YOUR INSTRUCTIONS – Below are some entries. Copy each line that holds the string "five".

________________

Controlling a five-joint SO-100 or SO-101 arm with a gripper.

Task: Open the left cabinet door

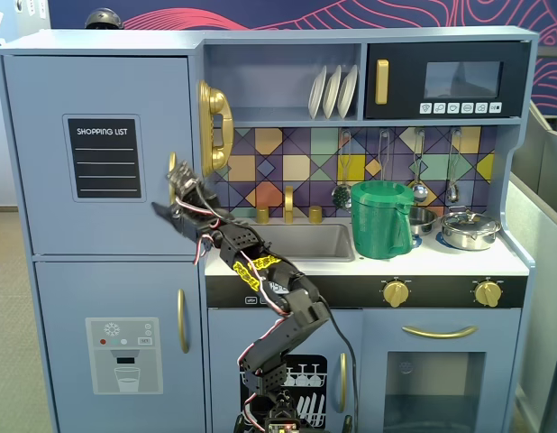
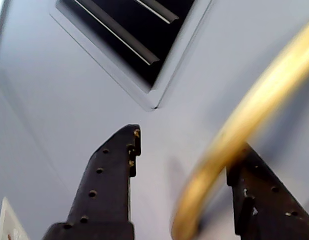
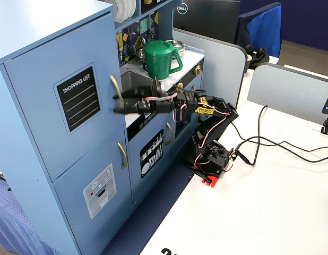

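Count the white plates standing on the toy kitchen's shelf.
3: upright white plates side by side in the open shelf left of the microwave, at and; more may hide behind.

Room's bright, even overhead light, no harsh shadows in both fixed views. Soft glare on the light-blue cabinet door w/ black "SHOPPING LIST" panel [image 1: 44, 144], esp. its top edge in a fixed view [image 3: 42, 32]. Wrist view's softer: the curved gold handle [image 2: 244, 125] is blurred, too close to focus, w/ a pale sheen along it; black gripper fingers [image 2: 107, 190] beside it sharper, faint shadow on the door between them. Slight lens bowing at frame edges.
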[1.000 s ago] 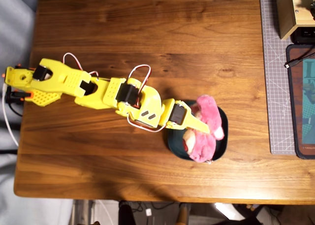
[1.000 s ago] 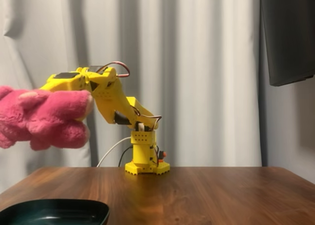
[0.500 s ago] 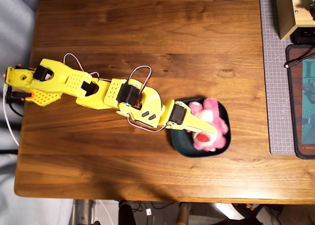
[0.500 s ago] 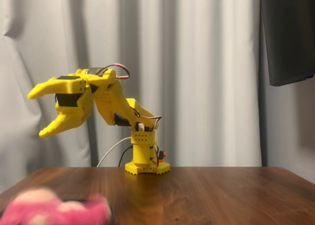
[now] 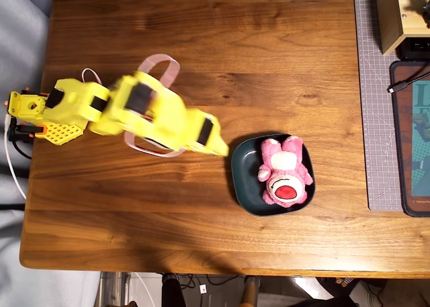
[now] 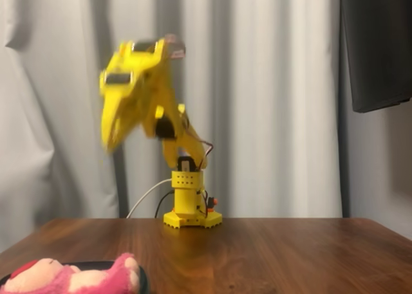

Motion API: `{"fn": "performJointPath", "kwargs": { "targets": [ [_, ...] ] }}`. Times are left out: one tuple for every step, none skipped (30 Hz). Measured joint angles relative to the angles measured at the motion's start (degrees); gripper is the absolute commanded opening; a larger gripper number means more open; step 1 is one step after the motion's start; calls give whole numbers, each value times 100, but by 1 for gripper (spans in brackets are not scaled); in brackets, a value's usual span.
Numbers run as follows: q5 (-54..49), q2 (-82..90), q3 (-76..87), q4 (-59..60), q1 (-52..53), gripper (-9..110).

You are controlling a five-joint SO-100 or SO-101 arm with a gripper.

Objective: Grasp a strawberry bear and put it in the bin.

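Landmark: the dish (image 5: 243, 179), dark teal, glossy, square with rounded corners, shallow.

Overhead view. Plush bear (image 5: 286, 171) lies inside the dish, filling most of its right part. Fluffy pink fur, white muzzle, big red mouth patch facing up, head toward the near rim of the dish, feet toward the far rim. One arm reaches over the right rim.

Table (image 5: 201, 38): dark brown wood, smooth, grain running left to right, edges rounded.

Arm (image 5: 127, 105): bright yellow plastic, blocky segments, black motor faces; motion-blurred. It stretches from its base, well left of the dish, toward the dish. Gripper (image 5: 216, 146) tip sits just left of the dish's upper left corner, apart from the bear. Too blurred to tell whether the fingers are spread or closed; nothing visibly held.

Right of the dish: grey gridded cutting mat (image 5: 375, 105), flat, and a dark tablet-like slab (image 5: 411, 139) beyond it.

Fixed view. Bear (image 6: 71, 278) low at left, lying in the dish (image 6: 143, 282). Gripper (image 6: 111, 139) raised high above the table, pointing down, blurred. Pale pleated curtain (image 6: 277, 101) behind.
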Motion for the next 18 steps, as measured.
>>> {"fn": "performJointPath", "kwargs": {
  "targets": [
    [0,378,334,0,-44,1],
    [0,712,650,0,-53,1],
    [0,1099,1002,0,-44,1],
    [0,1468,1415,0,18,0],
    [0,1907,1890,0,114,0],
    [0,2373,2426,0,220,0],
    [0,2909,3023,0,334,0],
    [0,3472,3621,0,457,0],
    [0,4043,4210,0,589,0],
    [0,4649,4816,0,677,0],
    [0,5238,5353,0,738,0],
    [0,5854,5897,-62,791,0],
    [0,6478,6460,-105,809,0],
    [0,7110,7049,-325,835,0],
    [0,7752,7682,-606,905,0],
    [0,8464,8358,-958,984,0],
    [0,9202,9079,-1301,1116,0],
    [0,9958,9791,-1626,1169,0]
  ]
}}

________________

TASK ANSWER –
Controlling a five-joint SO-100 or SO-101 arm with a gripper.
You are controlling a five-joint SO-100 or SO-101 arm with a gripper.

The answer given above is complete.